▸ Exercise
Output the data below in full, byte for byte. Nothing may differ.
#####
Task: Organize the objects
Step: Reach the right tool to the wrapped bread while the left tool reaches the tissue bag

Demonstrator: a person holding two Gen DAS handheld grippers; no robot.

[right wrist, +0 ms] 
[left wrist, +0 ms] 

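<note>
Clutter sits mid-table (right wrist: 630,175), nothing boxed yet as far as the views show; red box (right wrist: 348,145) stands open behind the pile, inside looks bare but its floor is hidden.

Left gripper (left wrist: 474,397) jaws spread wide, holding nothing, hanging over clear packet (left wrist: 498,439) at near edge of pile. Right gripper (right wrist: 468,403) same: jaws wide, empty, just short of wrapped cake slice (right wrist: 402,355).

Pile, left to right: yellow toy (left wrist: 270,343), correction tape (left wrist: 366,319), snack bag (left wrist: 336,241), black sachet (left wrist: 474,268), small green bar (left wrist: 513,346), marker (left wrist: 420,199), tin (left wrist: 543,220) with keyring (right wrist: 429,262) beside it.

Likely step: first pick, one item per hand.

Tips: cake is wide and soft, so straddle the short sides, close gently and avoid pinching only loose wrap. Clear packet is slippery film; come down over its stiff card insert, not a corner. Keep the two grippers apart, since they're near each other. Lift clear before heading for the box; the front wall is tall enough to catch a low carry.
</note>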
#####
▸ Solution to this task
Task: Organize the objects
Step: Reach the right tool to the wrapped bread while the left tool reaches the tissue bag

Demonstrator: a person holding two Gen DAS handheld grippers; no robot.

[right wrist, +0 ms] 
[left wrist, +0 ms] 

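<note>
Clutter sits mid-table (right wrist: 630,175), nothing boxed yet as far as the views show; red box (right wrist: 348,145) stands open behind the pile, inside looks bare but its floor is hidden.

Left gripper (left wrist: 474,397) jaws spread wide, holding nothing, hanging over clear packet (left wrist: 498,439) at near edge of pile. Right gripper (right wrist: 468,403) same: jaws wide, empty, just short of wrapped cake slice (right wrist: 402,355).

Pile, left to right: yellow toy (left wrist: 270,343), correction tape (left wrist: 366,319), snack bag (left wrist: 336,241), black sachet (left wrist: 474,268), small green bar (left wrist: 513,346), marker (left wrist: 420,199), tin (left wrist: 543,220) with keyring (right wrist: 429,262) beside it.

Likely step: first pick, one item per hand.

Tips: cake is wide and soft, so straddle the short sides, close gently and avoid pinching only loose wrap. Clear packet is slippery film; come down over its stiff card insert, not a corner. Keep the two grippers apart, since they're near each other. Lift clear before heading for the box; the front wall is tall enough to catch a low carry.
</note>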

No other output was requested.